Your instructions
Among the entries below, count the lines containing the string "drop". Only the count is needed.

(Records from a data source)
--- START ---

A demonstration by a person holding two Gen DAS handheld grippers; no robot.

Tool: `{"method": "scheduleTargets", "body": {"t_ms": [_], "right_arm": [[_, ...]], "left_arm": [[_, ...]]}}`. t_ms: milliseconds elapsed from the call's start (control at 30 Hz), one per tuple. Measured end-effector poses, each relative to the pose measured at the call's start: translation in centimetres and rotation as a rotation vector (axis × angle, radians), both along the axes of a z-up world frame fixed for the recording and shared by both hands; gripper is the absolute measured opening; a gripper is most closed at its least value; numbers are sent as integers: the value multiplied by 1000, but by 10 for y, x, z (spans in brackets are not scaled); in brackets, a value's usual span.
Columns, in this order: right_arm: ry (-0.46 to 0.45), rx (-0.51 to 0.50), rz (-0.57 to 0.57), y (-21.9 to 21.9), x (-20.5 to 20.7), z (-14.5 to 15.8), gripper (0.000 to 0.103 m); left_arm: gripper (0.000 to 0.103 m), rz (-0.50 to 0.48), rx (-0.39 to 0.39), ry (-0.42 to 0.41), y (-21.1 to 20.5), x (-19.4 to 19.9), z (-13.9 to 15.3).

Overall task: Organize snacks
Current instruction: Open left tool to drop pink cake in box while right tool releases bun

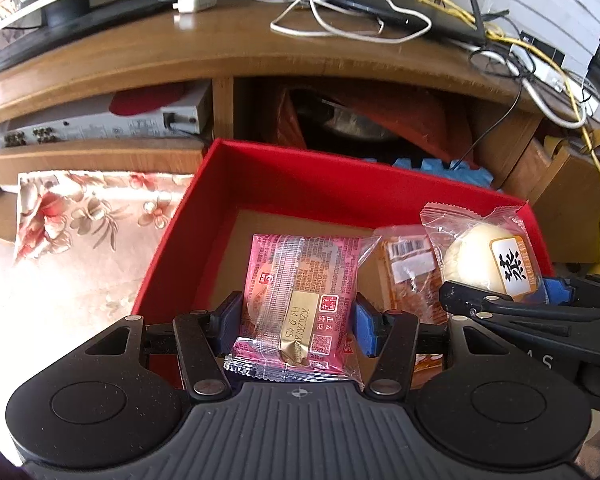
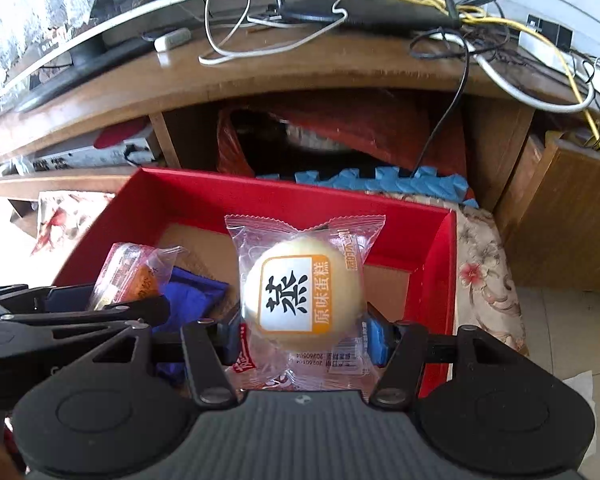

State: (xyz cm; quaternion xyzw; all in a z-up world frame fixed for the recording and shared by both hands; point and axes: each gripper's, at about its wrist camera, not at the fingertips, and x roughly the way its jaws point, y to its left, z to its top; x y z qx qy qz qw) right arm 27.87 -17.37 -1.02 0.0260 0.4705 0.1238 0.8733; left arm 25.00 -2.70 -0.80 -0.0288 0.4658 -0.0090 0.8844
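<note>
Two grippers work side by side above a red box [image 1: 300, 178], each pointing steeply down into it. My left gripper [image 1: 296, 314] is clenched on a pink snack packet [image 1: 300, 300], its blue pads pressing the packet's two sides. My right gripper [image 2: 300, 330] grasps a clear-wrapped round steamed cake [image 2: 300, 292] with an orange-edged label, the pads squeezing the wrapper just under the cake. Both packets hang over the box's brown cardboard floor [image 1: 260, 232], which lies bare toward the far wall and the far left corner. An orange-wrapped snack [image 1: 410, 268] sits between the two held packets, close to both. The box's far red wall stands just before a wooden TV stand [image 1: 220, 56] strewn with cables. The left wrist view alone shows floral cloth [image 1: 92, 208] left of the box and my right gripper's black fingers crossing in from the right edge. The right wrist view alone shows the box's right wall [image 2: 448, 260], floral cloth and pale floor tiles beyond it, a blue foam mat [image 2: 380, 184] behind the box, and something dark blue [image 2: 192, 292] inside the box beside the orange snack.
</note>
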Motion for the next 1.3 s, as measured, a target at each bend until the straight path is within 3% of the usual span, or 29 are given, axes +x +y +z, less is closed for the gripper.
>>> {"method": "scheduleTargets", "body": {"t_ms": [733,1300], "right_arm": [[-41,23,-29,-11,-5,20,59],[-64,46,17,-11,-42,42,59]], "left_arm": [[82,5,-28,-35,1,-7,18],[84,-3,-33,-52,9,-36,33]]}}
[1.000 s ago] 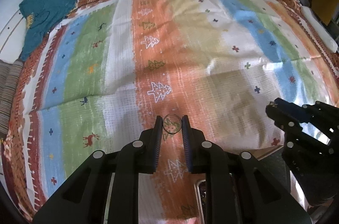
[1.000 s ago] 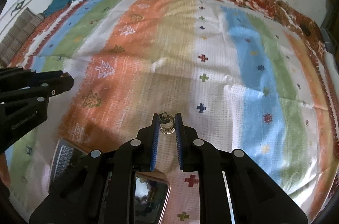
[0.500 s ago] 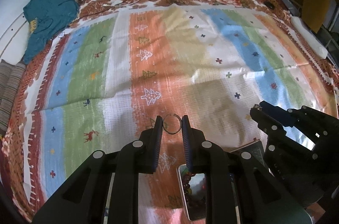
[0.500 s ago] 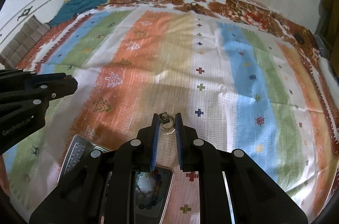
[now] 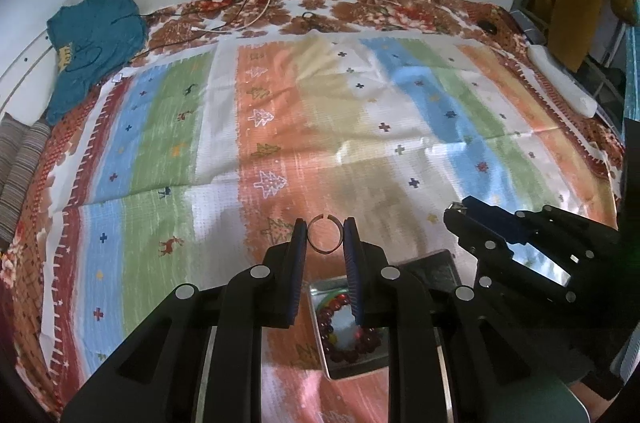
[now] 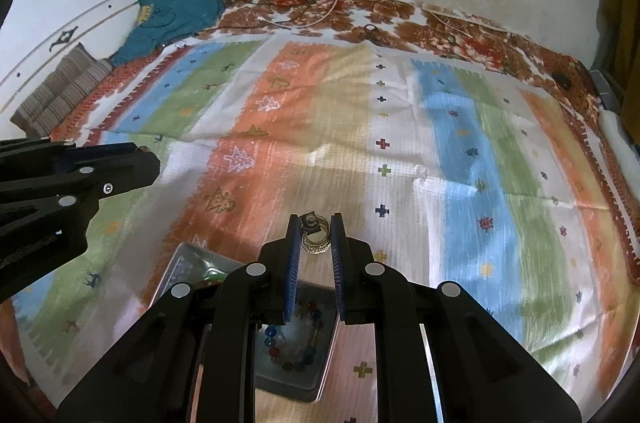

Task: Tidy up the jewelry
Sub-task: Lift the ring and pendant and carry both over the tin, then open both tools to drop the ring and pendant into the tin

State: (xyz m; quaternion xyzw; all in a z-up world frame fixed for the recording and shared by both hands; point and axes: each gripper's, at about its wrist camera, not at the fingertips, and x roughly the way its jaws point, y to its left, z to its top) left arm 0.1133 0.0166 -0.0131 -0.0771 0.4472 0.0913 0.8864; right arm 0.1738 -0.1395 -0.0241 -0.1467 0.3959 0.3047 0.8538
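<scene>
Striped cloth (image 5: 360,127) is spread across the bed, wide and bare up to the far wall. Seen from the left wrist, one thin open ring (image 5: 325,234) is clamped between the narrowed fingers of the left hand-held gripper (image 5: 325,237), above one tin (image 5: 352,335) of red beads.

From the right wrist, one ornate ring (image 6: 315,235) is pinched in the right hand-held gripper (image 6: 316,237), over a second tin (image 6: 296,347) near the cloth's near edge.
</scene>
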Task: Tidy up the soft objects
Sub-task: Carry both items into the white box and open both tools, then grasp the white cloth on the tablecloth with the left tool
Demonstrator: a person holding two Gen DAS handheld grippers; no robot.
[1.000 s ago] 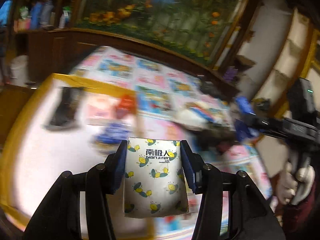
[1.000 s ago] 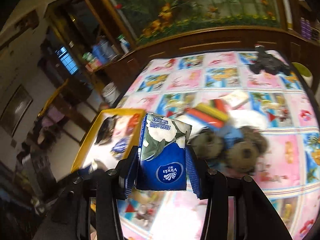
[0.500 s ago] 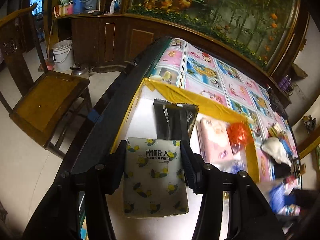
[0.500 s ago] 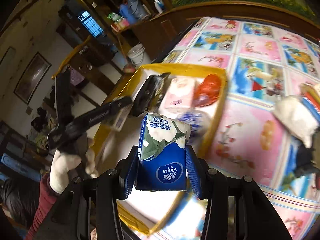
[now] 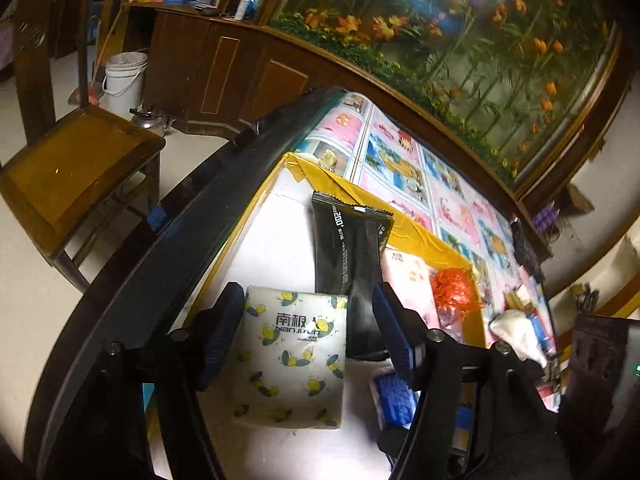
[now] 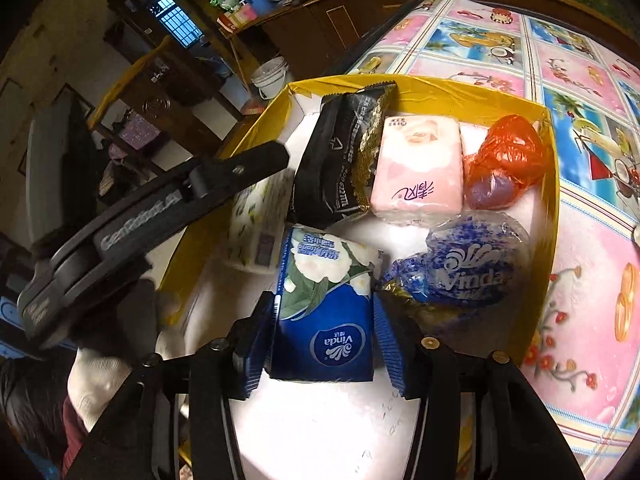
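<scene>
Yellow-printed and white, the bee-pattern tissue pack point(image 5: 292, 354) is lying on the white floor of the yellow-walled tray point(image 5: 416, 232), between the spread fingers of the left hand-held gripper point(image 5: 308, 336); the left pad is just touching it, while the right pad is standing clear, so the jaws are sitting open around it. Ahead of that gripper a black packet point(image 5: 348, 248) is pressing against the pack's far edge, with bare tray floor running forward on the left side up to the yellow wall. The right hand-held gripper point(image 6: 324, 336) is clamping a blue Vinda tissue pack point(image 6: 324, 312) low over the tray. Just beyond it a pink tissue pack point(image 6: 416, 168) and an orange bag point(image 6: 504, 160) are crowding the far wall, and a blue-printed Vinda wrap point(image 6: 464, 268) is touching the right finger.
</scene>
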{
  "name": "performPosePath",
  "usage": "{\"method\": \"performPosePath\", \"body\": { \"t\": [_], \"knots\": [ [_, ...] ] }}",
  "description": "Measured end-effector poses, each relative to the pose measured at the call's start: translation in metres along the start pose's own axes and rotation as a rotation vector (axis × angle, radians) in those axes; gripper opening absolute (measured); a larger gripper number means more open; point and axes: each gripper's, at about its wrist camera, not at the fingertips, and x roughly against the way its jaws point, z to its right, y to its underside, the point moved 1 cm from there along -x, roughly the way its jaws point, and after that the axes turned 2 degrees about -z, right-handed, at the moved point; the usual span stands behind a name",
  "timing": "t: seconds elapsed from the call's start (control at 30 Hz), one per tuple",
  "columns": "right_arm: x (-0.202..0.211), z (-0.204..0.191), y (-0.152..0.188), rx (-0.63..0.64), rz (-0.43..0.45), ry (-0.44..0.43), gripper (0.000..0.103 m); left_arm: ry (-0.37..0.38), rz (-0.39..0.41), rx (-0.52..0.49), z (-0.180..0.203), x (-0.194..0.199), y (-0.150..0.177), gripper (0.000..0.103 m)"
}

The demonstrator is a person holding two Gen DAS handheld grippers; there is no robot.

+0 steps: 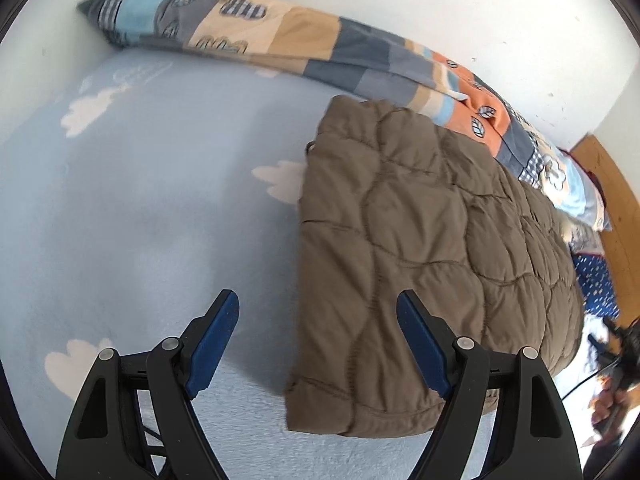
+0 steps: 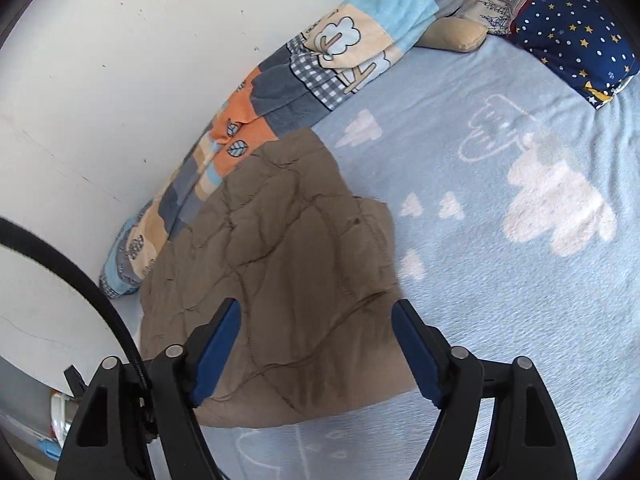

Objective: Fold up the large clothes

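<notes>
No words, brand names, labels or numbers can be read anywhere here; the bedding carries only printed pictures and patterns.

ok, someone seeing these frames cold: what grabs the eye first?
The brown quilted jacket, folded into a thick slab on the light blue cloud-print blanket. Behind it, a patchwork quilt lies bunched along the white wall. The left gripper and right gripper both hang open over the jacket's near edge, holding nothing.

Bedroom setting: your bed against a white wall.
You see a light-blue cloud-print bedsheet (image 1: 140,200), a scuffed white wall (image 2: 100,80) behind, and wooden floor (image 1: 612,184) far right.
</notes>
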Motion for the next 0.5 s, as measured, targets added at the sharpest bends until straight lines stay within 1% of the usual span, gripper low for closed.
{"method": "performPosePath", "body": {
  "t": [0.07,0.17,0.23,0.3,0.4,0.5],
  "knots": [
    [-0.001,0.008,-0.002,-0.004,-0.001,0.018,0.085,0.028,-0.010,0.043,-0.013,-0.002,-0.003,0.081],
    [-0.004,0.022,-0.005,-0.028,-0.017,0.008,0.090,0.109,-0.048,0.117,-0.030,-0.009,-0.007,0.081],
    [-0.009,0.031,-0.005,-0.050,-0.045,0.000,0.090,0.166,-0.073,0.149,-0.037,-0.015,-0.011,0.081],
    [-0.014,0.034,-0.005,-0.063,-0.064,-0.014,0.090,0.205,-0.089,0.152,-0.038,-0.020,-0.015,0.081],
    [-0.022,0.036,-0.006,-0.054,-0.092,-0.034,0.091,0.282,-0.132,0.159,-0.037,-0.029,-0.019,0.081],
    [-0.028,0.041,-0.009,-0.057,-0.105,-0.063,0.093,0.301,-0.152,0.149,-0.034,-0.039,-0.021,0.081]
  ]
}}
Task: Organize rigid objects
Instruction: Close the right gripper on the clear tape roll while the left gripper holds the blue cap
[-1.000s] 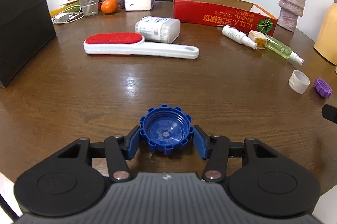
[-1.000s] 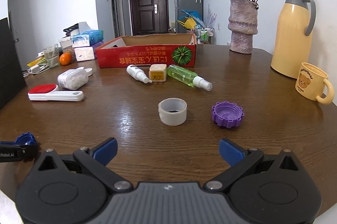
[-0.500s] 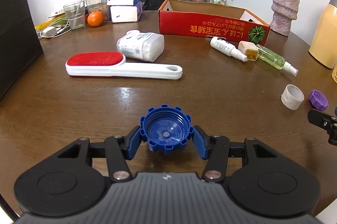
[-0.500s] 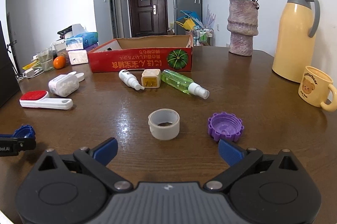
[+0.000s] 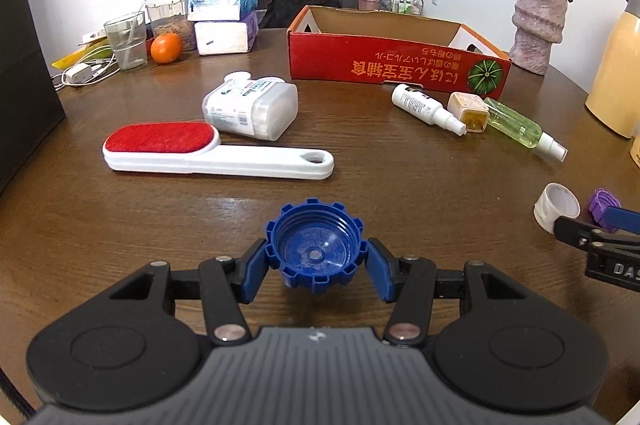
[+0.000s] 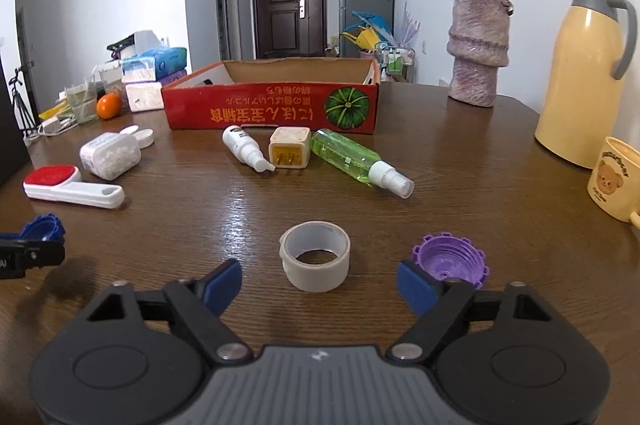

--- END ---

Output of the exercise
2